## Exercise description
Among the lines below, keep only those from the one containing "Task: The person" through the one containing "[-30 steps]", and reproduce them exactly.

### Input ###

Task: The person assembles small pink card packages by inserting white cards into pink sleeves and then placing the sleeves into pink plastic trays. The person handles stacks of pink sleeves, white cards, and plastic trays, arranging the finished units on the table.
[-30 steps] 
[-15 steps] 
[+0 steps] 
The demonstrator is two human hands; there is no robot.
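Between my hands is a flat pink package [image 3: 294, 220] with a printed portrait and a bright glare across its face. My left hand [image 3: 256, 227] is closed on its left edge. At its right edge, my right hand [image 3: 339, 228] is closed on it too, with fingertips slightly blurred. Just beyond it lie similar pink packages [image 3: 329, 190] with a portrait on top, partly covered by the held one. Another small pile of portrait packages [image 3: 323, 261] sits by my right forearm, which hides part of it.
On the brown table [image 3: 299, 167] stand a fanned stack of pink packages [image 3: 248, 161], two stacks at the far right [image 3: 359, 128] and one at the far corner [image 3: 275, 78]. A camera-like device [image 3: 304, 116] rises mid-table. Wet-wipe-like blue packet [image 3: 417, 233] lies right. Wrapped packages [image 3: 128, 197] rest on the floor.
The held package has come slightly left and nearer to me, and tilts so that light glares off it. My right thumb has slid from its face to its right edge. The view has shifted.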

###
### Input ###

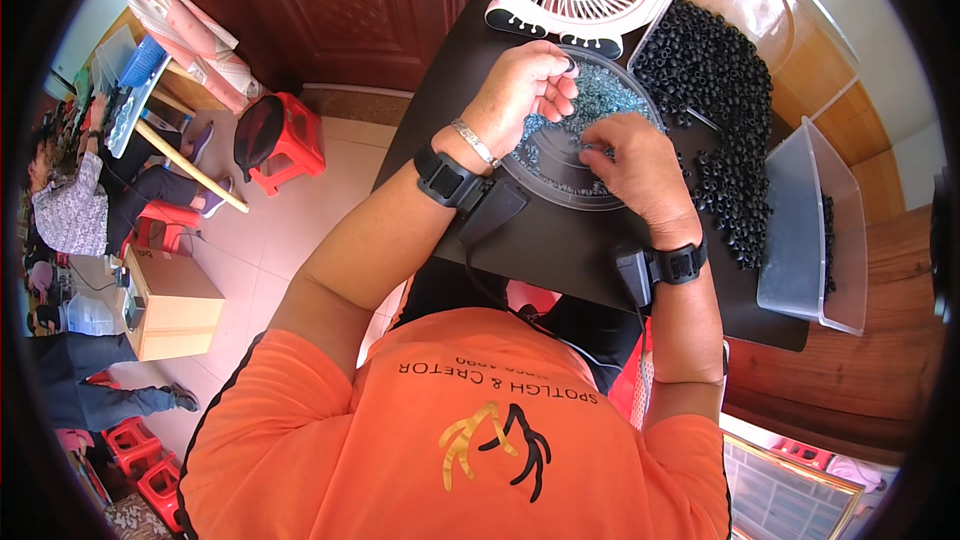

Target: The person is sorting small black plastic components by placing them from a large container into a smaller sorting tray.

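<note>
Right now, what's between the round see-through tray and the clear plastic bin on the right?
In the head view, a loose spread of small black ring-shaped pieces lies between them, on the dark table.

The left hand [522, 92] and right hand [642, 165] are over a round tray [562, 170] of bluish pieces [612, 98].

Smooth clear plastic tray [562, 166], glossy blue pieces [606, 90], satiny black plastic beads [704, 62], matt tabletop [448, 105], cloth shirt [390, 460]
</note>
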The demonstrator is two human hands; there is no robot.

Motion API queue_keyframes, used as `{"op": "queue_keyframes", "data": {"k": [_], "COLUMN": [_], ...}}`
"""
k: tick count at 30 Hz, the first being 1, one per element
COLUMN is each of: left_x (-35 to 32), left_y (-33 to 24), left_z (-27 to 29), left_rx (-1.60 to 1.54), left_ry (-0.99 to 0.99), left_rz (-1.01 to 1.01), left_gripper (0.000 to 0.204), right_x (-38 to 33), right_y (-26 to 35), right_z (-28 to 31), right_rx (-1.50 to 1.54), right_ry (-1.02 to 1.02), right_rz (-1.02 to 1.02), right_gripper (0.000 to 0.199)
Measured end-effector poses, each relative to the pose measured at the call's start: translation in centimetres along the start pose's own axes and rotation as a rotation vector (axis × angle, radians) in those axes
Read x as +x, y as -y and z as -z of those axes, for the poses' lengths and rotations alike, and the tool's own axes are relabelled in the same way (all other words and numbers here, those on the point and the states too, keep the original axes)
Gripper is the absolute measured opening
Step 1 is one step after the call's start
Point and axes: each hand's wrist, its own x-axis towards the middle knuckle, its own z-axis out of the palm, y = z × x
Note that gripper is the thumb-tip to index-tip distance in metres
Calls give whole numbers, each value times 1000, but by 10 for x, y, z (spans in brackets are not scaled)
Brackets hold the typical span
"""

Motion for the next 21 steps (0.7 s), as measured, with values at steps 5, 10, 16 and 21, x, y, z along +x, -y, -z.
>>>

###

## Solution
Task: The person assembles small pink card packages by inserting white cards into pink sleeves and then placing the sleeves into pink plastic trays. The person handles stacks of pink sleeves, white cards, and plastic trays, arranging the finished units on the table.
[-30 steps] 

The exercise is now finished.